Llueve.
Y esto lo escribimos en una tarde de lluvia de principios de junio.
Estamos en una casa del campo lagunero, donde los árboles y las plantas con sus flores se bañan a placer, después de tanto tiempo de sequía.
Nada como la lluvia que esta vez llegó con fuerza y se ha convertido en un aguacero tranquilo, que nos permite escuchar con claridad las notas del Concierto 21 de Mozart.
Es que la lluvia siempre nos ha gustado, nos inspira a escribir, a leer, a escuchar música y a recordar.
Como olvidar el tiempo que vivimos en Coyoacán por Carrillo Puerto, junto al Zócalo, con sus tardes y noches bañadas por la lluvia.
Cómo olvidar los atardeceres caminando por sus hermosas calles, adornadas por tantos árboles y las flores de mil colores que se asomaban por las casas, como prolongación de las altas paredes.
Eran los tiempos de mucho caminar en pareja, para que el primer hijo que venía en camino se fuera acomodando.
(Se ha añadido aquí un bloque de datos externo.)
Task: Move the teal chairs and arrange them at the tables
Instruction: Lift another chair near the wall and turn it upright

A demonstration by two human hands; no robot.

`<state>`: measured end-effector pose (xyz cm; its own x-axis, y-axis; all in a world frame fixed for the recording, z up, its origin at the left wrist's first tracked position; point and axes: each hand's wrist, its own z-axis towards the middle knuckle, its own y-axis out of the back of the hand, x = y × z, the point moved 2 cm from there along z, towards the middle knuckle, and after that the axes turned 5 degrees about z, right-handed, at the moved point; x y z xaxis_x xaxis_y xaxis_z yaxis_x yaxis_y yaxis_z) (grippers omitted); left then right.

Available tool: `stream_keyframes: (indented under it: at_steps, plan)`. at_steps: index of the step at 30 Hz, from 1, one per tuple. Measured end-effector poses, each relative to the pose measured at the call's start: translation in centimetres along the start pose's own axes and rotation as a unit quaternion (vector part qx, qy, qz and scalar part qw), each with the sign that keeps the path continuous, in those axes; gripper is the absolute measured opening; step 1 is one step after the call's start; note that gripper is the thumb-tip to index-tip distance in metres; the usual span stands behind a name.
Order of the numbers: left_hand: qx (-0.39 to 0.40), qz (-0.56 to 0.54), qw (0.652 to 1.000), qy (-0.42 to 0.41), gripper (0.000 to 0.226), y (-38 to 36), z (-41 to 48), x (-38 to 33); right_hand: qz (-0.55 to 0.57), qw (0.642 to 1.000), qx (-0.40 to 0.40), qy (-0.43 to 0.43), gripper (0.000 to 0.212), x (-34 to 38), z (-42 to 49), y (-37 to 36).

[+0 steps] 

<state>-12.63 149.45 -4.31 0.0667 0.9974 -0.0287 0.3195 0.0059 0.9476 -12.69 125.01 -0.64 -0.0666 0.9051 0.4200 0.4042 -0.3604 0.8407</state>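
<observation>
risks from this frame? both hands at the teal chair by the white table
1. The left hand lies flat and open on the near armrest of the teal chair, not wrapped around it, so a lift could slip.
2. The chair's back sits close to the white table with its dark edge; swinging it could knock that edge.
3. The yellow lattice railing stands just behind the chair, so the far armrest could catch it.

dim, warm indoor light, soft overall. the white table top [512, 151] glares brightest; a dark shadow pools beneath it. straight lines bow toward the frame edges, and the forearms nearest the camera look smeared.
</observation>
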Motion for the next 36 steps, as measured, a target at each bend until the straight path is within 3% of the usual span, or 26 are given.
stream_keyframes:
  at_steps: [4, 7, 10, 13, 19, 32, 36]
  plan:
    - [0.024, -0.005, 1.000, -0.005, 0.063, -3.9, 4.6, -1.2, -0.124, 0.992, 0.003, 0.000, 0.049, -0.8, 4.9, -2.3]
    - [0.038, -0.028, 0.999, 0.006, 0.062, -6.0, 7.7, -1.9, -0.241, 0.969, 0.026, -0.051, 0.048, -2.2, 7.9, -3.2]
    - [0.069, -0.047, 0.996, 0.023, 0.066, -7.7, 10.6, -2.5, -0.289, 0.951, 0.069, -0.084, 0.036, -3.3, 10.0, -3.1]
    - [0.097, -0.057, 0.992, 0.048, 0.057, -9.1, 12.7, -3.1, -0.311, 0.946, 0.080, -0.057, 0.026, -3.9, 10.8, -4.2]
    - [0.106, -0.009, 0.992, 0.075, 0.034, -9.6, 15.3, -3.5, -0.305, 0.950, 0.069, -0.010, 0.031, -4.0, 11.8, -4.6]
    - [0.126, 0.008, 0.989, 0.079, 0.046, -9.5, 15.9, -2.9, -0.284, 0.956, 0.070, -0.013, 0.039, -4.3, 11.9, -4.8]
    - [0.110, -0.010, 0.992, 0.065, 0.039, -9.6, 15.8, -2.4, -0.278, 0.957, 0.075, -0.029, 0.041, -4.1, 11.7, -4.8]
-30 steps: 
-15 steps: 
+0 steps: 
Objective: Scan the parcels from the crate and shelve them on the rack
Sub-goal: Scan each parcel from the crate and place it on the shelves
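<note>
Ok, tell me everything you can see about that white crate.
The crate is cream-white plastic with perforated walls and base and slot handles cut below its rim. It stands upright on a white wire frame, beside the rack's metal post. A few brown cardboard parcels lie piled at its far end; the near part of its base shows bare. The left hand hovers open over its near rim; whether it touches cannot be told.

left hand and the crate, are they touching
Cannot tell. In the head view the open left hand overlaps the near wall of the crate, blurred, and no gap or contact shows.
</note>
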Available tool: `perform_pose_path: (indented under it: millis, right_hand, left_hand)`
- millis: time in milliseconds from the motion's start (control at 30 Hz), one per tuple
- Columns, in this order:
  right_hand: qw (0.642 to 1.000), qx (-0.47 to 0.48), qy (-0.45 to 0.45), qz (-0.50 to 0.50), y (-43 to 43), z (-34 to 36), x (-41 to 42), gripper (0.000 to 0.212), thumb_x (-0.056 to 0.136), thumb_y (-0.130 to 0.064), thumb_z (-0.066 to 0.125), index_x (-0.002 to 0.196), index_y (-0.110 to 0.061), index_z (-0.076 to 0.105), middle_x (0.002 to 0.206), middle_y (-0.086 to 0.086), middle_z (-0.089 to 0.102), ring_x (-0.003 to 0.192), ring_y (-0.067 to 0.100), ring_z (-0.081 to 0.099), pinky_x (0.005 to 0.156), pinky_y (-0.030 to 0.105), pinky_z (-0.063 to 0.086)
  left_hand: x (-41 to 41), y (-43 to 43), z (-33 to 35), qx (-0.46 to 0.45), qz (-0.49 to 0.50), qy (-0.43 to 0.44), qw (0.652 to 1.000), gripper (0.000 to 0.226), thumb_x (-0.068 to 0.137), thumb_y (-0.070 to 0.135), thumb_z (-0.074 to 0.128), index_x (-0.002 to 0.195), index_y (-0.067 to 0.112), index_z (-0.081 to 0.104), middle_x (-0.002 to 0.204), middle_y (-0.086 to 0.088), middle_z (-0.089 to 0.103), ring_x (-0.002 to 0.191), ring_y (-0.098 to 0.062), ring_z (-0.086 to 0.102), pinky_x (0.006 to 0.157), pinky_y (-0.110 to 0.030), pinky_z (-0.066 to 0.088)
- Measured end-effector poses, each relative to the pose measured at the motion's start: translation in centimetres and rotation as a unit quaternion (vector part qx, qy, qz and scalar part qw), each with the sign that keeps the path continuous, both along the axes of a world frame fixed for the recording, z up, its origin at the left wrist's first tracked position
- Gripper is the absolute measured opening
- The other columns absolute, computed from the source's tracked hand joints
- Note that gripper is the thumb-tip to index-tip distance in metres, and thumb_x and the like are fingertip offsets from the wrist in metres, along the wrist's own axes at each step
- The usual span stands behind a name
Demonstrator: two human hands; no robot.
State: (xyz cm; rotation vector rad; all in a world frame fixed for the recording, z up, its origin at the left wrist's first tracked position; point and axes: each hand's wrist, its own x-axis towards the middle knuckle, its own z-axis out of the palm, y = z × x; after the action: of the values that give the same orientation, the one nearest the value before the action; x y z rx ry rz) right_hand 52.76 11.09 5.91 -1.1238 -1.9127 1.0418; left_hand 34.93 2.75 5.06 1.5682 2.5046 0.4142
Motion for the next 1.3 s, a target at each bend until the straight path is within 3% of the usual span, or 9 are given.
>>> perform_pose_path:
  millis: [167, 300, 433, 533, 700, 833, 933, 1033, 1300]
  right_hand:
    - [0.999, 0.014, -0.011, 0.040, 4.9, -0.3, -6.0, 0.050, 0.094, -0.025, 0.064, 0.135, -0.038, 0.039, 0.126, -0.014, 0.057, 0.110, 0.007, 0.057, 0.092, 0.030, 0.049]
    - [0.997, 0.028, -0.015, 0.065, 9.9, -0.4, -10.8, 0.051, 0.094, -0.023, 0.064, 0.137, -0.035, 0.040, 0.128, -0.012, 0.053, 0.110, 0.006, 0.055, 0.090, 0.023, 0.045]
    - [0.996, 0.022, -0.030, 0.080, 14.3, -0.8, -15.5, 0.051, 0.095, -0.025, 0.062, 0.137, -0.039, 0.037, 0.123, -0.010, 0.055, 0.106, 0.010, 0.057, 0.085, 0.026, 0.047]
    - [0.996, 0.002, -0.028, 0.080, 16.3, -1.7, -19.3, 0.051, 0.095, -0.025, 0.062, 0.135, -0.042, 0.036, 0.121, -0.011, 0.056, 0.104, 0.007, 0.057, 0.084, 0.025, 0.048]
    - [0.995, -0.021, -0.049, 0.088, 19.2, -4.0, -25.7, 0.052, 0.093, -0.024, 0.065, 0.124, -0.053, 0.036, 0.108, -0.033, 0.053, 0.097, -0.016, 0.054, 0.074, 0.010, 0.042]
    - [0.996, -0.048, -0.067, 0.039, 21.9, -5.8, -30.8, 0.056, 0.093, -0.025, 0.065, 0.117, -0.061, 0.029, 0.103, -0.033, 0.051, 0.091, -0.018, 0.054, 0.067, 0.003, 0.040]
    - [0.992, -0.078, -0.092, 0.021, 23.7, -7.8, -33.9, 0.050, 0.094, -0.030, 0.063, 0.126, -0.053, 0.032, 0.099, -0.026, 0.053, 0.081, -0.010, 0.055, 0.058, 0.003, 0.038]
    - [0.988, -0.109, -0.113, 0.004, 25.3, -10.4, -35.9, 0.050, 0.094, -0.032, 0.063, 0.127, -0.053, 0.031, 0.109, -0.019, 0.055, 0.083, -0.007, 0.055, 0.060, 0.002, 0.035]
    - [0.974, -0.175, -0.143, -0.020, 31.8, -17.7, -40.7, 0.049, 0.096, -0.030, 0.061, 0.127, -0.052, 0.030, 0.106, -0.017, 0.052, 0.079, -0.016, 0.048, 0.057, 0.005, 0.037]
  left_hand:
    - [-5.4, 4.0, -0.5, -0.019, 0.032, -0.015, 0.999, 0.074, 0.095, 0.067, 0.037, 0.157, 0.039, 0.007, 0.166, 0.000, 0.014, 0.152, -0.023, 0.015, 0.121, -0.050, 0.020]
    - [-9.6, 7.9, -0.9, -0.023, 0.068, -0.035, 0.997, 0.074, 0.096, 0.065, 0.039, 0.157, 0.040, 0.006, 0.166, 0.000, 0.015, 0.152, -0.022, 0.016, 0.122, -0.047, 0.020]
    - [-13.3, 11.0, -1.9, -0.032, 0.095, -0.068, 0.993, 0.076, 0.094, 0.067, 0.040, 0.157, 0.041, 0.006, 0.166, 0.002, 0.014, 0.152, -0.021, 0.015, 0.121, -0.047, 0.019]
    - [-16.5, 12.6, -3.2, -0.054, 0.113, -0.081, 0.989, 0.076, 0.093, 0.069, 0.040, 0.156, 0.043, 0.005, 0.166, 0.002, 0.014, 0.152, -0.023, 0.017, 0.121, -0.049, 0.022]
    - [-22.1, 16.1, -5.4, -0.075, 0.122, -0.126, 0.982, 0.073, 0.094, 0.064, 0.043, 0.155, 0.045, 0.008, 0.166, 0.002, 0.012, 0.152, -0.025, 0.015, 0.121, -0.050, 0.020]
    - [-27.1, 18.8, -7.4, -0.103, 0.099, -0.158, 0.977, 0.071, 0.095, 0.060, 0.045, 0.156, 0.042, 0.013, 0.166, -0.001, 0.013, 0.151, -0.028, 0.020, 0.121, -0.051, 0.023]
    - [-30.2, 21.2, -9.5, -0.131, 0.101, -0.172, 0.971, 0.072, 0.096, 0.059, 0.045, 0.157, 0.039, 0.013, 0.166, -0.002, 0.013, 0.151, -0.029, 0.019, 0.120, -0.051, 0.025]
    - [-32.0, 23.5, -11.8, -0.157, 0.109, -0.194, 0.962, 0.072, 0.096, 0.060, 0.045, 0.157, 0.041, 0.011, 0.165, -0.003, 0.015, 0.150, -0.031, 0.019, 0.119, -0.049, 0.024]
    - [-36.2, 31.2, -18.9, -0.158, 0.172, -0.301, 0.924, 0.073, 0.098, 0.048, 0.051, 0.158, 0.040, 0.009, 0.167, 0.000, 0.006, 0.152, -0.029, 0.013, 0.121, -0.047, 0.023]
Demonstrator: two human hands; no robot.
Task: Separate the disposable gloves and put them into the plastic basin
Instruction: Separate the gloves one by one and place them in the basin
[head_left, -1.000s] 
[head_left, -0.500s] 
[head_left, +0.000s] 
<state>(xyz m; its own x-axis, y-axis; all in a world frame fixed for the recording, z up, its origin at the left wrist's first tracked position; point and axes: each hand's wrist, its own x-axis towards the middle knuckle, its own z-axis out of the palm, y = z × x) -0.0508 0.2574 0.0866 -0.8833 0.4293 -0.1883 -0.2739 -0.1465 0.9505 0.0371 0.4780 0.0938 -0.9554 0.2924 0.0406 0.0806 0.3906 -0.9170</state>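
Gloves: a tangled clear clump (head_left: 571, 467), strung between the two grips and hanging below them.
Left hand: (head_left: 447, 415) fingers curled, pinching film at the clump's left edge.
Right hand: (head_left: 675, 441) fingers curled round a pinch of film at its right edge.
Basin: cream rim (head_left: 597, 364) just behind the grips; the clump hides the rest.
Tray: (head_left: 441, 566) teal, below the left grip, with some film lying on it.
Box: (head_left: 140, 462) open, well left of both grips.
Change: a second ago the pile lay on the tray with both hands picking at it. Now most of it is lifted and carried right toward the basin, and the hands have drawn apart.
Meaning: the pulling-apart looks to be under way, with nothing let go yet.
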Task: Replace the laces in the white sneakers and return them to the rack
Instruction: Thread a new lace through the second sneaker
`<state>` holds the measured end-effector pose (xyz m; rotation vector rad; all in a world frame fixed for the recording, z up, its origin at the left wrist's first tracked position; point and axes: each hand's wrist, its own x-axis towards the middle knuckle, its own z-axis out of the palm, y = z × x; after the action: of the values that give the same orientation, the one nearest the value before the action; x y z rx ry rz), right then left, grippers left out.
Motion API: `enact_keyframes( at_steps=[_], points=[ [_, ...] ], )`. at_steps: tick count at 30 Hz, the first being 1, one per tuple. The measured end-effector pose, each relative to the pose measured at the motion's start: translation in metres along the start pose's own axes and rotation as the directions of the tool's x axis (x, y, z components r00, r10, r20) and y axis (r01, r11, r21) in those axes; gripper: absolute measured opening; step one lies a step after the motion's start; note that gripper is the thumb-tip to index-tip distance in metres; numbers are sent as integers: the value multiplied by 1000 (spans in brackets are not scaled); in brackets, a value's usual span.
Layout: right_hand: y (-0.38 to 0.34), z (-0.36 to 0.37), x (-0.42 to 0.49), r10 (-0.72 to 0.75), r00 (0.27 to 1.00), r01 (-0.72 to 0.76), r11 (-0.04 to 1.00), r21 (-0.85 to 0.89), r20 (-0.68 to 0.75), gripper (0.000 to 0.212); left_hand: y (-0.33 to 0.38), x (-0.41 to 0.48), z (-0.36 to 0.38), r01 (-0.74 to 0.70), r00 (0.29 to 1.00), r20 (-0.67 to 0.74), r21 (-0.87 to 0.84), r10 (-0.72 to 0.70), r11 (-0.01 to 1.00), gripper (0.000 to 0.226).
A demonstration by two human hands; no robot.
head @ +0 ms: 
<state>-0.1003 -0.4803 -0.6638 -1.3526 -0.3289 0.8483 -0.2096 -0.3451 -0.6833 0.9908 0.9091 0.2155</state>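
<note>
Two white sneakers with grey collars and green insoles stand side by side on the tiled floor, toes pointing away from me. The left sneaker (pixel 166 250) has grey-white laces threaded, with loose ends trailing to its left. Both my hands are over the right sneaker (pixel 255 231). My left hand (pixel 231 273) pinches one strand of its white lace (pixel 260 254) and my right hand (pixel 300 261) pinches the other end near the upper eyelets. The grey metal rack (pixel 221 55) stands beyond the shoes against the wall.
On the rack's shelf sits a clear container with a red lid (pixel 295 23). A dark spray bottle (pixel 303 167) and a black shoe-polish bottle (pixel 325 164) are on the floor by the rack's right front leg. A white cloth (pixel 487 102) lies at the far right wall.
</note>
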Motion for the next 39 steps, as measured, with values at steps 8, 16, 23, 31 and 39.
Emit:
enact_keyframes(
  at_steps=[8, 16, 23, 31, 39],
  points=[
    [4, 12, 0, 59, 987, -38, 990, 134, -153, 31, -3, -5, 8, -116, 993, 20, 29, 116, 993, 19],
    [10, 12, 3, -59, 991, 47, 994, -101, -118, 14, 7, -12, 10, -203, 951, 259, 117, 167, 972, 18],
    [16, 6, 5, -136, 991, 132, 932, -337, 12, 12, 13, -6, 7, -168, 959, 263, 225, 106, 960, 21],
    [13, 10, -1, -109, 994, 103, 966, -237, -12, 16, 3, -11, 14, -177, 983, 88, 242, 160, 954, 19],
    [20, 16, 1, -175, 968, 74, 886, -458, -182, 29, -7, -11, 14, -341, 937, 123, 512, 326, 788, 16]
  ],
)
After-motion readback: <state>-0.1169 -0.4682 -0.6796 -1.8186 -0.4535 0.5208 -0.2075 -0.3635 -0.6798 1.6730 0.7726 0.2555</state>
Y en ese barrio tan hermoso llegó al fin a este mundo, cambiándonos para bien la vida.
El otro retoño, sería orgullosamente lagunero, y nacería en tiempos en que llovía mucho y las presas se decía podrían ser arrasadas por tanta agua, mientras los pobladores, asustados unos y valientes otros se negaban a dejar sus domicilios y sus pertenencias, sin atender a la autoridad que hablaba de evacuar o de buscar refugio en los cerros cercanos.
Esta lluvia que cae todavía en Primavera, pues el verano se anuncia para el 20 de este mes, se siente fresca y muy agradable, después de padecer días con 42 y 43 grados que a la gente mayor no nos agrada.
Cerramos los ojos, las notas de Mozart terminan y en nuestro cerebro empiezan a saltar las notas de una canción que de niños entonábamos en tardes como ésta.
Qué llueva, qué llueva la Virgen de la Cueva.